オープンデータを用いて、気になる駅の「消費力」を可視化
JR東日本が「駅カルテ」の次なる一手として選んだのは、国勢調査や住宅・土地統計などのオープンデータとの掛け合わせだ。「駅カルテ 消費ポテンシャル」は、駅利用者の“潜在的消費力”を算出するための新機能であり、年間期待購買力や年間期待消費支出といった項目を駅ごとに確認できる。石田氏は、「元々、社内でも『消費ポテンシャル』のようなデータは有効だと確認していました。出店計画などを策定する際には乗降客数だけでなく、『どれだけ支出をするのか』といった年収や支出にかかわるデータを含めて、“金額としての価値”を判断できれば、より役立てていただけるはずです」と話す。
たとえば、八王子駅から新宿駅へと通勤している人、恵比寿駅から新宿駅へと移動している人など、始発駅エリアの年収情報を基にして該当駅の消費力を計るような仕組みだ。従来、推計や感覚として捉えていた部分をSuicaデータの実数に基づいた情報で判断できるようになる。駅カルテの利用ユーザーにとっては「特定属性の乗降客数が多いため、出店候補エリア」と判断していたところが、実は消費力でみたときには下位だったという発見にもつながるだろう。
なお、「駅カルテ 消費ポテンシャル」の対象エリアは、首都圏エリアを中心とした約250駅であり、提供は「Station Finder for Area Marketing」に限られる。これまで同サービスの「Standardプラン」を利用していたユーザーは、約3分の1ほどの追加料金で消費ポテンシャルを利用できるが、「Lightプラン」(簡易レポートのみ、3ヵ月あたり6万円)ユーザーは“消費ポテンシャルメニュー”に切り替えなければならない。Standardプランは、契約形態に応じた枚数のチケットが付与され、レポートごとに消費していく利用方法だが、「標準価格のみではなく、状況や要望に応じて柔軟に対応していきます」と日立製作所 佐伯祐太氏は説明する。

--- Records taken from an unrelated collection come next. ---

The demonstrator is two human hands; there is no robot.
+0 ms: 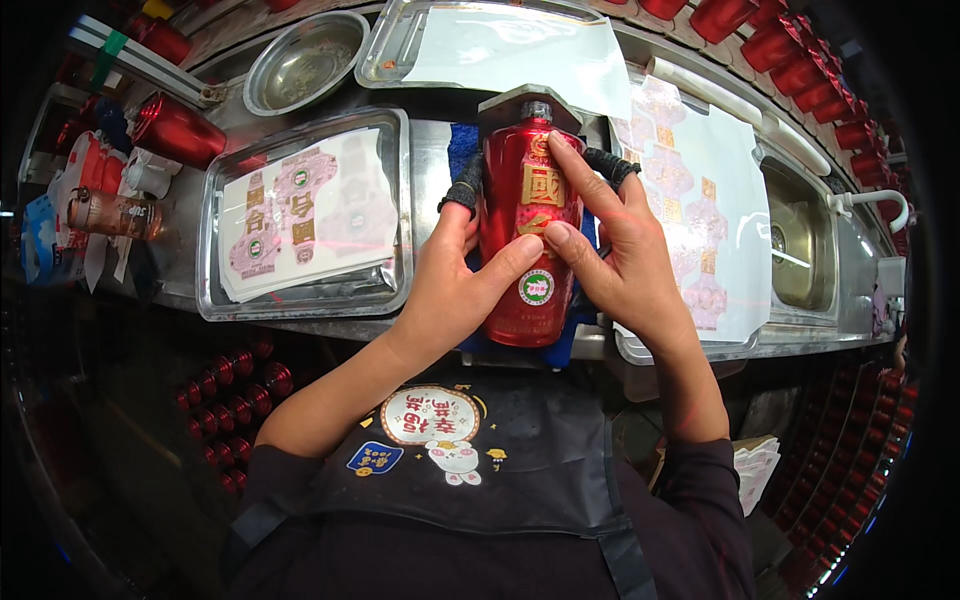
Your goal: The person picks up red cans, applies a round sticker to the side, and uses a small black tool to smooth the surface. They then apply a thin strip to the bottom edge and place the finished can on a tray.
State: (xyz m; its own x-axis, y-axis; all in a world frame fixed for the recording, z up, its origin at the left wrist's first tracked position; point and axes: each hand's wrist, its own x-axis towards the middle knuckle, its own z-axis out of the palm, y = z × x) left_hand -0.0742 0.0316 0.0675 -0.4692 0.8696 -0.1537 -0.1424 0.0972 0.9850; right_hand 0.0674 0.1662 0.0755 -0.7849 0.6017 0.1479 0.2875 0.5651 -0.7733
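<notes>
Straight before me a glossy red bottle (501,315) with gold characters and a round green-and-white emblem (535,288) lies on a blue cloth (555,354), its neck pointing away. My left hand (469,262) cups its left side, thumb pressed on the front near the lower gold character (529,223). From the right, my right hand (619,232) rests thumb and a finger on the front, the finger on the upper gold mark. Black wraps (463,184) cover some fingers of both hands. A dark angular block (517,103) sits behind the bottle's neck.
On the left, a metal tray (300,309) holds printed decal sheets (352,180). A metal bowl (304,64) and another tray (390,45) stand behind. More decal sheets (720,225) lie right, beside a sink (795,255) with a white faucet (877,198). Red bottles (180,131) surround the bench.
</notes>
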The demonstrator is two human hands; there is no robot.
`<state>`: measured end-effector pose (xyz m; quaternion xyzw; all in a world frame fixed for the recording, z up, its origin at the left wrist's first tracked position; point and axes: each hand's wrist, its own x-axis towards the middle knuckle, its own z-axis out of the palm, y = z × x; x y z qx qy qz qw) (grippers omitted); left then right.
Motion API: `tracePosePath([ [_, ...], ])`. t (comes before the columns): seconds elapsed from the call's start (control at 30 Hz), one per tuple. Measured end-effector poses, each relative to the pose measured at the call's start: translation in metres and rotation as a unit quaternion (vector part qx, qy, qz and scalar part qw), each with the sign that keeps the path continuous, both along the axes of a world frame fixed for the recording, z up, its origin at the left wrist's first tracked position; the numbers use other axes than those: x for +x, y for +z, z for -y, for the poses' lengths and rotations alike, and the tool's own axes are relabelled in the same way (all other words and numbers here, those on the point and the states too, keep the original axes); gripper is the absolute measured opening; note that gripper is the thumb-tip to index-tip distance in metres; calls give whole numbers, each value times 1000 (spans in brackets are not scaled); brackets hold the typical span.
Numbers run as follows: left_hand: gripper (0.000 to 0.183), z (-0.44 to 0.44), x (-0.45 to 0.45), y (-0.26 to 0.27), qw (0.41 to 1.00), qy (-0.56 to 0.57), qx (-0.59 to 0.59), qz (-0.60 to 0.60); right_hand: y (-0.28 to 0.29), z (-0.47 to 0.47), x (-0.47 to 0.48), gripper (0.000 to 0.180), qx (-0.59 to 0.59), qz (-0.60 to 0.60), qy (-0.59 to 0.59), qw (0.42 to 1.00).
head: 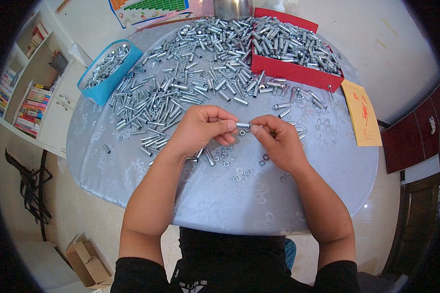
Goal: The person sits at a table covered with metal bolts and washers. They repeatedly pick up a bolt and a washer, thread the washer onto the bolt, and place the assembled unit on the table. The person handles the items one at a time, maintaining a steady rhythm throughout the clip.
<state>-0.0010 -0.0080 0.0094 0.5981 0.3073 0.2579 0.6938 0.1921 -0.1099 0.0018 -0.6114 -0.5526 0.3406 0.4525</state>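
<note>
My left hand pinches one end of a shiny metal sleeve between thumb and fingers. At the sleeve's other end are the thumb and forefinger of my right hand, gripping it; whatever is under those fingertips is hidden. Just below the sleeve a hex nut lies on the cloth. More hex nuts and washers are scattered nearer to me. Beyond my left hand spreads a large heap of loose metal sleeves and bolts.
A red box full of sleeve anchors stands at the back right, with a yellow booklet beside it. At the back left is a blue fabric bin holding metal parts. A metal pot stands behind the heap on the cloth-covered table.
</note>
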Motion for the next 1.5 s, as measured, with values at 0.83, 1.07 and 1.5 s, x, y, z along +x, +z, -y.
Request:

今回は「駅カルテ 消費ポテンシャル」という形で、ユーザーニーズに応えたJR東日本だが、駅カルテのようなデータに基づいて包括的に支援をしてほしいという声も届いているため、将来的には新たなサービス提供も視野に入れているという。その上で、まだまだSuicaデータを活用する余地は残っているとして、データサービスにも可能性があるかもしれないと言うのだった。